For some people, Jon Schmidt will always be that redheaded Highland High rugby player with the with quick smile and aw-shucks manners.
But none of those people were at Abravanel Hall on Saturday night.With the Jazz & Blues Festival in town and a dozen other activities to choose from, more than 2,000 people picked the Jon Schmidt piano concert.
Many were friends who have come to like and admire Schmidt as a gifted composer with a goofy sense of humor. But others were drawn by the music itself - a series of CDs that are usually shelved in the "New Age Piano" section.
But Schmidt has a quality that sets him apart from most New Age material. He has a rugged side. And he's gutsy.
Gutsy enough to open his show with a track right off his CD - in all its 12 track, pre-mix, error-free splendor - then come on stage and try to top it in person.
He's gutsy enough to play saloon-style piano the way men with big cigars and derby hats play it, and gutsy enough to switch into soft, lilting "confessional" piano tributes to those he loves.
From the opening solo numbers ("Riding West," with the piano stool turned sideways like horse; "Heart of a Child" and its hidden tip-of-the-hat to the song "Heart and Soul," the haunting and haunted "After Rain") it was obvious that - for Jon Schmidt - piano playing is a contact sport. He may be the only pianist in America who delivers a forearm shiver to middle C.
But then one of the pleasant things about catching a young performer on the rise is he doesn't have to play to expectations; he doesn't have a string of hits he has to wade through.
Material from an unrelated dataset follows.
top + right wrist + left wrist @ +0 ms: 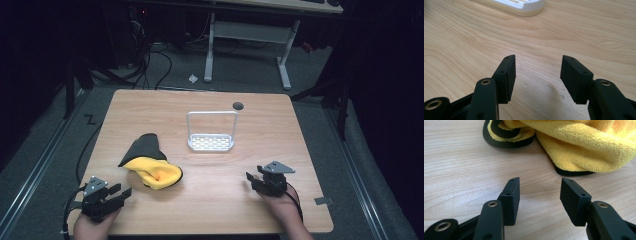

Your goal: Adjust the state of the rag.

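Both grippers released, nothing held: left gripper (123, 192) near the yellow cloth (155, 172), right gripper (251, 178) well apart from it. Risk: cloth is bunched, so a shallow pinch may catch one loose layer and drag it across the table (210, 210).

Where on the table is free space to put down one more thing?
Free: the wood right of the white rack, and the far left corner behind the yellow-black cloth. Tighter: the near edge, where the left claw and right claw rest.

Light from overhead falls evenly on the pale wooden surface (215, 150) while the surrounding floor lies dim. Soft shadows sit beneath the jaws. Beyond the jaws, the fluffy yellow-and-black cloth (584, 145) blurs slightly; no glare.
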Motion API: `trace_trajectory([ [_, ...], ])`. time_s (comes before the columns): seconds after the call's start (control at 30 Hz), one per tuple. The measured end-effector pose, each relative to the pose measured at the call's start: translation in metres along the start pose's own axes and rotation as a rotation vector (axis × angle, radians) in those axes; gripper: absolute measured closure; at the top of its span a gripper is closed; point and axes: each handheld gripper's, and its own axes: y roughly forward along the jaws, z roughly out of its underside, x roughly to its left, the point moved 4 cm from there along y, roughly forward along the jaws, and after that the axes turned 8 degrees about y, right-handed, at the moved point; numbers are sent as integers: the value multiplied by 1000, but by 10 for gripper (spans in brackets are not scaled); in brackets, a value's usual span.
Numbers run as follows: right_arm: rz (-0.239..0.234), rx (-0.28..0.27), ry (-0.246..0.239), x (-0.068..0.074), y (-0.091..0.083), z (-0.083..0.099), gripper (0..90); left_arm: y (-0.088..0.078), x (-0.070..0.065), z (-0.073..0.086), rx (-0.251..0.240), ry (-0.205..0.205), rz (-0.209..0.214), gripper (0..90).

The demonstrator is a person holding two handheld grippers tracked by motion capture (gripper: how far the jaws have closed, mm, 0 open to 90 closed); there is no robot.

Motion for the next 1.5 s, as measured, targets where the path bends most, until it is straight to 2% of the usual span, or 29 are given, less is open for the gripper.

He can wing it. And Jon Schmidt did wing it.
At one point he pretended to tune the piano with a monkey wrench, then flopped underneath the keyboard and played ragtime with his hands crossed. He brought up the lights and tossed miniballs into the crowd. He brought a young woman on stage so her boyfriend could propose to her. He played a duet with his wife and had his 2-year-old son trot out during a song dedicated to him.
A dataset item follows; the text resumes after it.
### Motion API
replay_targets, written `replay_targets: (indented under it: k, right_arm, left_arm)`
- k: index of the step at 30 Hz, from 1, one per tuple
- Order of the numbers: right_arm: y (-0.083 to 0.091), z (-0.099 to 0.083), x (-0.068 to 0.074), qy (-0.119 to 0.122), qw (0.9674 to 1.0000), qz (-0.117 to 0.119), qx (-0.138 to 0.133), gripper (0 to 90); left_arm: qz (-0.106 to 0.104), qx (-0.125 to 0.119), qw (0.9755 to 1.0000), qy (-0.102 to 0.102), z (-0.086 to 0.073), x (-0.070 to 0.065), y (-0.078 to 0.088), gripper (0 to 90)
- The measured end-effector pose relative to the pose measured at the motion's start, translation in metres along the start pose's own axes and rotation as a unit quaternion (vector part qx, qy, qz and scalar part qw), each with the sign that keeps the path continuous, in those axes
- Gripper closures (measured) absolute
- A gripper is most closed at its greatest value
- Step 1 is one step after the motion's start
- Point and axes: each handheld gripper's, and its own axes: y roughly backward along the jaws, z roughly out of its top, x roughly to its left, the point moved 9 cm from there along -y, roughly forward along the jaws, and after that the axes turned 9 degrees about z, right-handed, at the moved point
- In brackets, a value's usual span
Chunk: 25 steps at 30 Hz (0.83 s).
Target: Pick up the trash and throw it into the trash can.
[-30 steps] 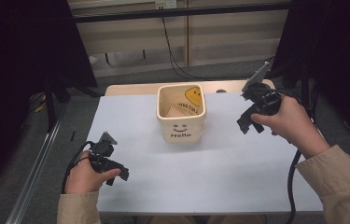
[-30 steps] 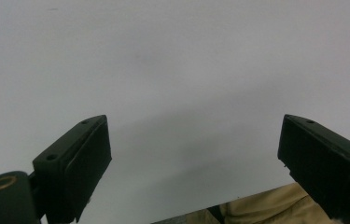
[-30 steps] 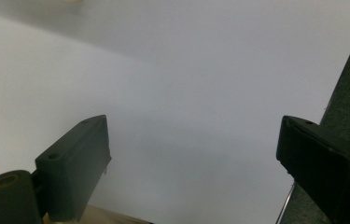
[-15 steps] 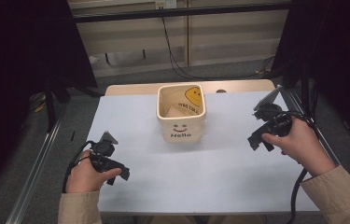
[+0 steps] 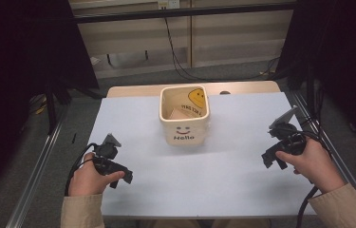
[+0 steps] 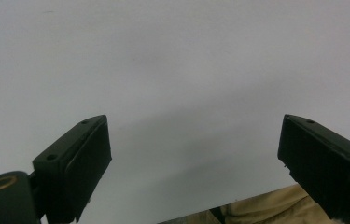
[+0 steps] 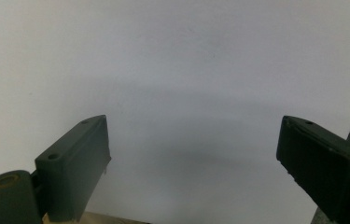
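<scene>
A cream square pot (image 5: 184, 115) with a smiley face and the word "Hello" stands at the middle back of the white sheet (image 5: 223, 156); something pale lies inside it. My left gripper (image 5: 121, 173) rests low at the front left, held in a hand, open and empty. In its own view the left gripper (image 6: 193, 154) has wide-apart jaws over bare white sheet. My right gripper (image 5: 270, 159) is at the right side, low over the sheet, open and empty. The right gripper (image 7: 193, 154) looks down on white sheet, with the table's dark edge at far right.
The white sheet covers a wooden table (image 5: 242, 87) whose far edge shows behind the pot. Metal rails (image 5: 40, 161) run along both sides. Cables (image 5: 175, 52) hang at the back. A beige sleeve (image 6: 261, 210) shows below the left jaws.
My right gripper has come down and toward me, from beside the pot's upper right to the sheet's right side. The left gripper has stayed put.
</scene>
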Motion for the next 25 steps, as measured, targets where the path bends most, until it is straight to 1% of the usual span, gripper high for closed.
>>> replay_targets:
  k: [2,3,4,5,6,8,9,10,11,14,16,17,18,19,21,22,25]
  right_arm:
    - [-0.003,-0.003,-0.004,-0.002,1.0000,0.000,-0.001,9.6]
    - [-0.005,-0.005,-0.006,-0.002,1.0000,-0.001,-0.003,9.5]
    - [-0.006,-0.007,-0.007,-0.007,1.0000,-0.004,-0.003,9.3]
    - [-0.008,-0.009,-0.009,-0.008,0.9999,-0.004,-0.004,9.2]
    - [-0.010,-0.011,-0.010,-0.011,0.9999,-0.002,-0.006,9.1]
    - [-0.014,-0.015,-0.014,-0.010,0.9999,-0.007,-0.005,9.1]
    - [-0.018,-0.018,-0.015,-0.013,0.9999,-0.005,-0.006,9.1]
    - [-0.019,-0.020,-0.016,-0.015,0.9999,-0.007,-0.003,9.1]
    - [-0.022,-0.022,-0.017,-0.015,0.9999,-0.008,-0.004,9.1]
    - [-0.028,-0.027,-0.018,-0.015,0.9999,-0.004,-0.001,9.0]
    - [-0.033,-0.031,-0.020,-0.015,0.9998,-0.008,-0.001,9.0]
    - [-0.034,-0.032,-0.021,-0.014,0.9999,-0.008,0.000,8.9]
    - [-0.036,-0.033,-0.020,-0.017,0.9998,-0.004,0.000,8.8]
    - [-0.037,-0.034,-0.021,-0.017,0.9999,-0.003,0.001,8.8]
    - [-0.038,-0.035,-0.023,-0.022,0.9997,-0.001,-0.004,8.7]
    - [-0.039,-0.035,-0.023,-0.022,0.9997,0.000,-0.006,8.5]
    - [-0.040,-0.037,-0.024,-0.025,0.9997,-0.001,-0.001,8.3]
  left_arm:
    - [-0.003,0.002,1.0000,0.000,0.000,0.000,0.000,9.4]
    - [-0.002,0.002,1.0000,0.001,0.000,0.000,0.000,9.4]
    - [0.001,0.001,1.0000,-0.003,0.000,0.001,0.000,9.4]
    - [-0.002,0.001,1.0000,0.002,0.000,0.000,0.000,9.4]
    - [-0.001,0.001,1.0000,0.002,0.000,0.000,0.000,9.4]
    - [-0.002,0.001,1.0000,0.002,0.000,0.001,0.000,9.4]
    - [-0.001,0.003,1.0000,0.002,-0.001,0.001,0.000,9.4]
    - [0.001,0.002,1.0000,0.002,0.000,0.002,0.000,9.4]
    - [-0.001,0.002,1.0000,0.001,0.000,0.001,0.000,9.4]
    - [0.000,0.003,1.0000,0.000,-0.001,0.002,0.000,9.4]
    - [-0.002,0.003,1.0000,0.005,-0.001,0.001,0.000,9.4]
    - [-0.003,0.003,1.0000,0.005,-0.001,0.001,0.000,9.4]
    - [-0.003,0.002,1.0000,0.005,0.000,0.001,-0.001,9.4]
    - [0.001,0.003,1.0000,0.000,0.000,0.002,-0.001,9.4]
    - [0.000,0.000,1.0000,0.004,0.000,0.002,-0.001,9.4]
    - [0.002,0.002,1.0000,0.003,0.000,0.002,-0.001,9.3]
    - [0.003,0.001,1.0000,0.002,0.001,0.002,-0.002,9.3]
Schmidt growled through some vocals, turned on some flashing lights and at one point turned his six-man band loose on a rock 'n' roll tune he wrote at age 16, doing a pretty good imitation of Jerry Lee Lewis in the process.
As an encore he did an Elvis tune and a back-flip off the piano bench.
Still, when all the energy and volume of the show have faded, what the audience will remember is the sweetness - Ann Stewart's impressive sunset slide show behind the song "A Day in the Sunset," the song that came as the answer to a prayer for a disabled boy, and the soft chords of the piece he wrote for his late sister.
As for Schmidt himself, just how far his piano-playing, prize-fighting style will take him depends on what he learns. Saturday's show had a rough-and-raw quality, which the pianist glossed with his natural warmth and honesty. But at the next level it's all show-biz. He'll have to learn when to get off a joke, when to cut the stage patter and how to fill dead time. He'll need to learn about ending songs. He could do all that, of course; he has the talent. The question will be if he wants it, if he feels it's worth the price.